Day 156 – walking out of Yosemite

September 6, 2016

Bushcamp (mile 982.1) to bushcamp (mile 1006.9)

Miles: 24.8

Out total miles: 2365.6

We slept surprisingly warm through the night, which made it much easier to get up and start moving. At 6:00 when we opened the fly it was still dark out. 

We were walking by 6:30. We dropped down about 300 feet into Stubblefield Canyon. It was light enough to see without headlights but only the tips of the mountains around the canyon received the warmth of the sunlight.

We got water and continued on. For most of the morning the trail was flat. We cruised along, enjoying soft dirt and easy walking.

We walked through more beautiful meadows, past small creeks with cascading waterfalls ending in pools of clear cool water.

All morning we walked through valleys surrounded by granite domes. 

Laurie woke up with pain in her SI joint. As she walked it got more aggravated. We stopped on a rock and she tried stretching to alleviate some of the tightness. 

She leaned on her trekking pole, trying to use it for a trigger point release. All of this helped a little but the discomfort remained.

She hiked through the discomfort, distracting herself with podcasts. This issue has happened before and usually self corrects. We both hope her body fixes itself again this time. 

We got to Dorothy Lake around 1:30. It is a large beautiful lake with granite mountains on one side. We found a sandy beach and took a long relaxing break. 

We both rinsed off in the lake, Laurie washed her socks (wash is a generous word- she rubbed them together in the water to get rid of some of the dirt), we ate lunch and Laurie took a nap. Leaning against our backpacks, letting the sun warm our bodies felt glorious. 

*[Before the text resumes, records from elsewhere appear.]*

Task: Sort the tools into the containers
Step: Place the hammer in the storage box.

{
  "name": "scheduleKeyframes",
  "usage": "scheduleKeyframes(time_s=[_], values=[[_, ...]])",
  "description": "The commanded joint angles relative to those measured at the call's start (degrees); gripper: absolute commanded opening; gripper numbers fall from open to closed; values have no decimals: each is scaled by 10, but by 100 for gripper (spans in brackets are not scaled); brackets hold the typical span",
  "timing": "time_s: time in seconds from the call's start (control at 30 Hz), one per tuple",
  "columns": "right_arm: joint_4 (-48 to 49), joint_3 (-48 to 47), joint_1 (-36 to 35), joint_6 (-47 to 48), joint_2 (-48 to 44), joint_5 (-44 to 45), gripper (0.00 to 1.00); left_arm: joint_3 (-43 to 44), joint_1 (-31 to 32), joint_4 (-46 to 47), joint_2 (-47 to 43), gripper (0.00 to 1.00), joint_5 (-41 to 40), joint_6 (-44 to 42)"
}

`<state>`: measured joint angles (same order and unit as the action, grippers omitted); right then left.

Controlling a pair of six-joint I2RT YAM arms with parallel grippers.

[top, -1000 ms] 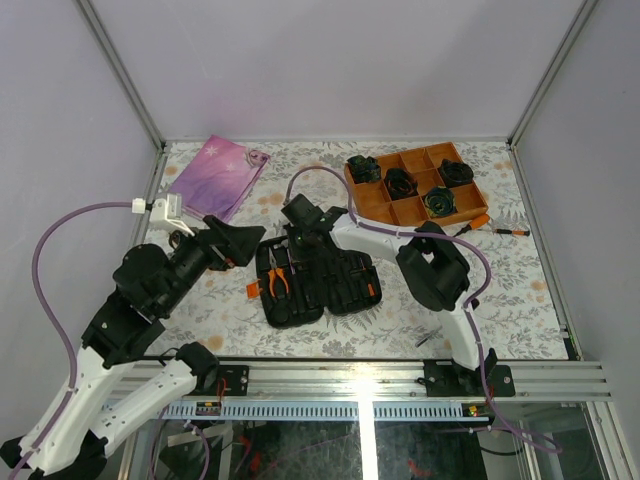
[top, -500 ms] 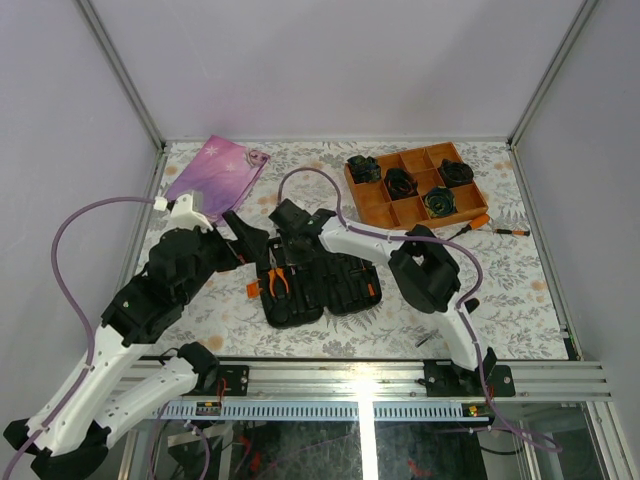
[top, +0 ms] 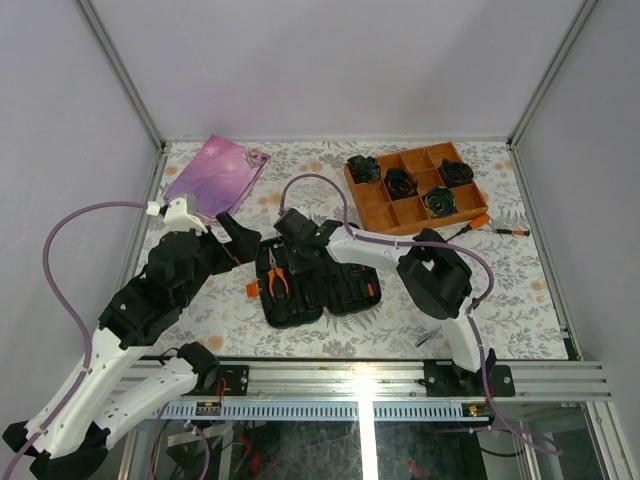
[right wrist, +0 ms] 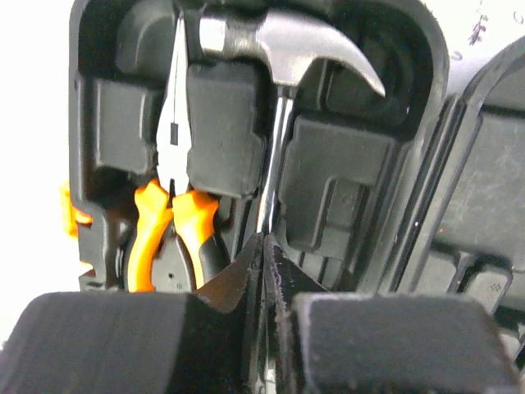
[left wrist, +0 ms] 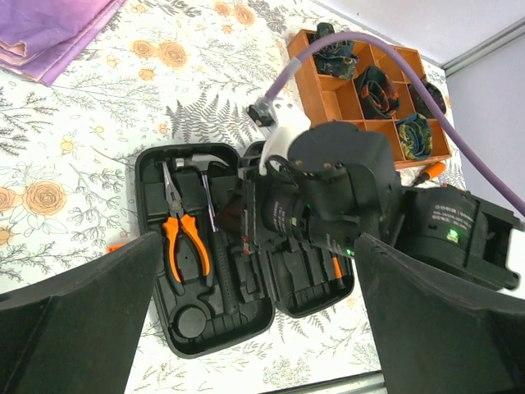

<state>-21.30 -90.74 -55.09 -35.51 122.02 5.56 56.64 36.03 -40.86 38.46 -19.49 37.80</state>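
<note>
The black tool case [top: 300, 305] lies open at the table's middle. Its left half holds orange-handled pliers [top: 278, 272] and a steel hammer [right wrist: 279, 41]. My right gripper [top: 288, 243] reaches down into that half. In the right wrist view it [right wrist: 264, 240] is shut on the hammer's thin shaft, just right of the pliers [right wrist: 172, 139]. My left gripper [top: 240, 238] hovers wide open at the case's left end, holding nothing. An orange-handled tool [top: 371, 290] sits in the right half. A screwdriver [top: 478, 222] and a thin driver [top: 510, 232] lie loose at the right.
An orange divided tray [top: 415, 210] with black rosette bundles stands at the back right. A pink-purple pouch [top: 215, 175] lies at the back left. A small dark piece [top: 428, 338] lies near the front edge. The right arm's purple cable arcs over the case.
My left arm has drawn in closer to the case's left end, its gripper still wide open. The right wrist has shifted slightly over the case's left half.
</note>
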Motion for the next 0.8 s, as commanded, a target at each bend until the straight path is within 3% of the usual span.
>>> scheduleKeyframes(time_s=[0.0,0.1,0.3,0.5,0.77], values=[[45,36,5,28,-63,-32,13,21,4,-9,-5,100,-35,-7],[107,49,18,31,-120,-46,28,23,4,-9,-16,100,-42,-20],[160,157,42,3,-257,-20,37,23,4,-14,-27,100,-35,-50],[63,298,44,-25,-431,109,42,11,4,-35,-14,100,-17,-60],[-112,454,45,-152,-657,256,51,-33,4,-56,9,100,-1,-37]])
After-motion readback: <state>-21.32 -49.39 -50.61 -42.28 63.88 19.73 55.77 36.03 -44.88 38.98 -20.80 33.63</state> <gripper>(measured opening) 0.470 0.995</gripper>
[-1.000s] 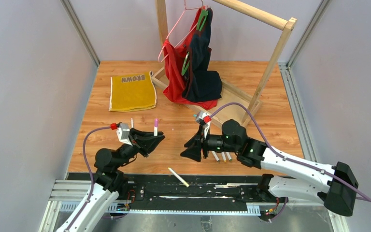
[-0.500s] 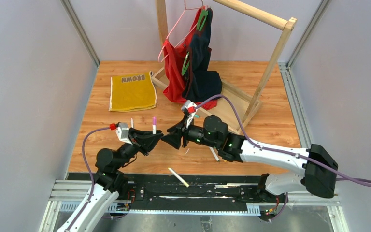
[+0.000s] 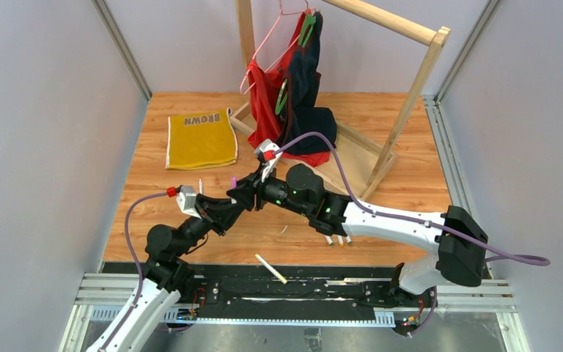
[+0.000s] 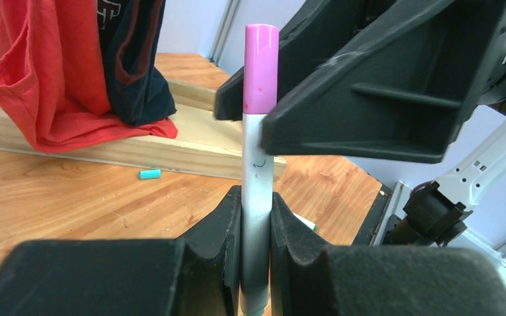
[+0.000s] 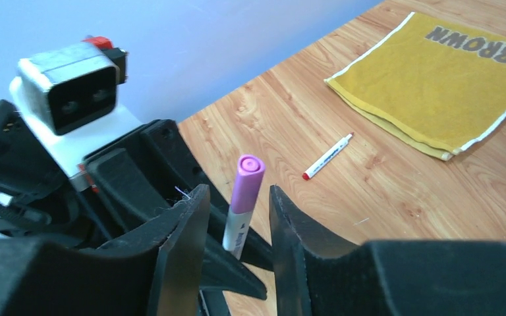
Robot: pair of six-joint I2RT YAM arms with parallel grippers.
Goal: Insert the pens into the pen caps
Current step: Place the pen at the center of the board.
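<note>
My right gripper has swung across from the right side of the table. It now straddles the pen, which my left gripper clamps upright by the lower barrel. The right jaws have narrowed but stand apart, clear of the pen on both sides. The pink cap sits on the pen's top. I judge the next step to be closing on it to seat it.

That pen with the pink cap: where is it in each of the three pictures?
Top external: the pink-capped pen is left of centre, where the two arms meet.
Left wrist: centre, upright.
Right wrist: lower centre, slightly tilted.
Shared landmark: the right claw, one finger on either side of the pen.
</note>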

This is the best part of backpacking – hiking many hours to get to unfamiliar, beautiful places and having the time to sit and soak up the beauty.

Finally around 3:00 we gathered our belongings and continued to hike along the northern aspect of Dorothy Lake toward Dorothy Lake Pass. 

At the top of the short climb we walked out of Yosemite National Park and into the Hoover Wilderness.

Immediately we felt a difference. The trail was more gentle and less rocky.

We saw less than 10 people today! Just like in major cities, if you travel far enough the crowds eventually thin out.

Laurie listened to podcasts to tune out the pain in her hip. She’s a trooper!

We’ve noticed that if we continue to push large mile days eventually our bodies start to protest. But, if we have experienced the pain before and know that it will go away, we tend to disregard it and just keep walking.

We descended past many small lakes, then gently climbed a few more miles to camp.

Once again we were treated to a glorious sunset. Orange and pink sky dominated the cloudless horizon. 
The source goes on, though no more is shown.